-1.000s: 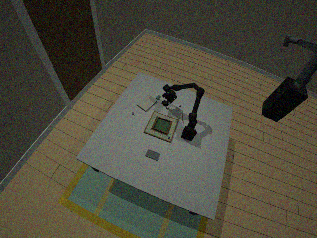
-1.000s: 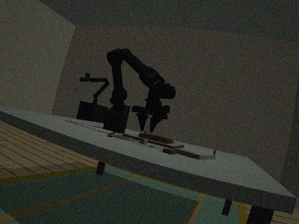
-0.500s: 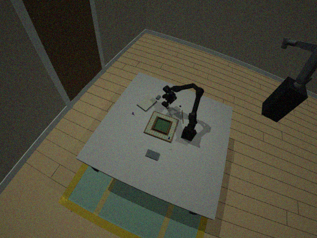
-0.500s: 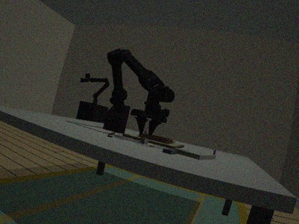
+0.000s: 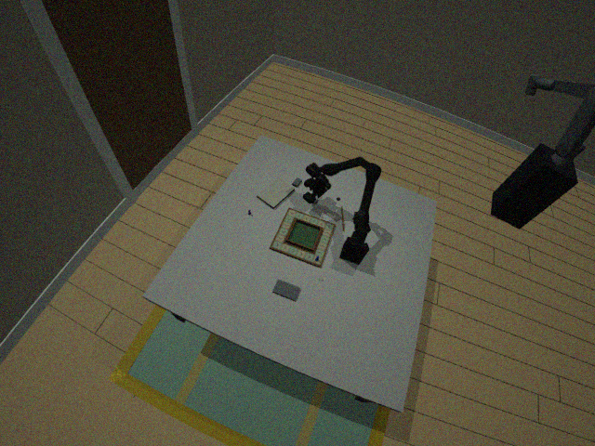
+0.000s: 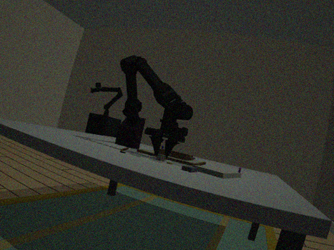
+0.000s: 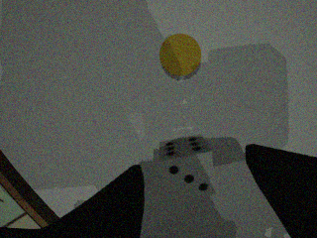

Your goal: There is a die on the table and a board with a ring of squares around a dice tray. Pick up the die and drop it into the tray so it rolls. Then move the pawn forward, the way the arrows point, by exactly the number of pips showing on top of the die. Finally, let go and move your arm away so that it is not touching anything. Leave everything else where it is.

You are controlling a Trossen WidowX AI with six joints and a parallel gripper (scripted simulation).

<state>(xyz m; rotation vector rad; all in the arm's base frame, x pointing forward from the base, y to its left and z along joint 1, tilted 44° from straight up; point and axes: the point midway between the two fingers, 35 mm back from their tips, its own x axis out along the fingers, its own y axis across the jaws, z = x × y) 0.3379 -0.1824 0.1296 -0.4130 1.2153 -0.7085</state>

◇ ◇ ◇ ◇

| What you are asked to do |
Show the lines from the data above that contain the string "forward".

| Solution |
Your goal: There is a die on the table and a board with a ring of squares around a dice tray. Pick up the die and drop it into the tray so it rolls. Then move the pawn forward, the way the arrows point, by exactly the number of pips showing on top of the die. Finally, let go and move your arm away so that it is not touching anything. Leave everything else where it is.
<state>(xyz m; rotation vector rad; all in the arm's base frame, x pointing forward from the base, y to its left and z along joint 1, tilted 44° from straight up; point and axes: the point midway between the two fingers, 35 mm back from their tips, its own x axis out along the fingers, its own y axis across the jaws, z = x × y) 0.3379 -0.1824 0.1296 -0.4130 1.2153 -0.7085</state>

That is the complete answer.